Re: Why "UTF-5" is not a UTF

From: Kenneth Whistler (kenw@sybase.com)
Date: Fri Mar 03 2000 - 18:05:38 EST


John Cowan asked:

>
> Kenneth Whistler wrote:
>
> > "A transfer encoding syntax is a reversible transform of encoded data which
> > may (or may not) include textual data represented in one or more character
> > encoding schemes."
> >
> > TES's are things like base64, uuencode, BinHex, quoted-printable, etc., that
> > are designed to convert textual (or other) data into sequences of byte
> > values that avoid particular values that would confuse one or more Internet or
> > other transmission/storage protocols.
>
> But UTF-8 was originally created in order to avoid the octets 00 and 2F in the
> representation of any characters other than U+0000 and U+002F, because the
> Unix and Plan 9 filesystems were sensitive to those octets.
>
> What's the difference?
>

TES's fundamentally are *not* character data. They are "encrypted" forms of
data, which may include character data, and may also include other data.
(Yes, I realize they are not technically "encryptions", but "codings" -- but
I am trying to avoid the polysemous slipperiness of the term "coding", which
everyone on this list automatically associates in their heads with
"character coding".)

The point is that nobody treats, stores, transmits, or edits a TES as if
it were a representation of plain text per se. Instead, it is a specially
engineered sequence of bytes that is designed to convey information while
avoiding byte values that various protocols hold sacred for other reasons.

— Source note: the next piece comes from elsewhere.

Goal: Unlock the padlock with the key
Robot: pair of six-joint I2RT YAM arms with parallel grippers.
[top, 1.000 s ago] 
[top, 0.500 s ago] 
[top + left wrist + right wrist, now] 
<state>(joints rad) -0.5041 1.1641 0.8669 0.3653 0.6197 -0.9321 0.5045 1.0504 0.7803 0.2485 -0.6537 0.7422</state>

Nobody except the strangely benighted would write a uuencode editor that used
uuencode as its in-memory backing store. It is not designed to be a character
encoding form. On the other hand, character encoding forms are *precisely*
what we see as in-memory representations of text. They are the computer-enabled
version of the sets of integers defined in the character encoding standards.

The interesting case of UTF-8 is that it was carefully designed as a
character encoding form for Unicode that a) used 8-bit code units (thus
making it usable with a vast amount of preexisting software and protocols),
and b) did the mapping for the CCS integers to code units in a clever way,
*so as to minimize the need for additional TES definitions*. In other
words, because of the way the mapping was done into code units, UTF-8 is
already almost entirely Internet protocol safe -- so it can be sent around
without having to package it up in yet another TES.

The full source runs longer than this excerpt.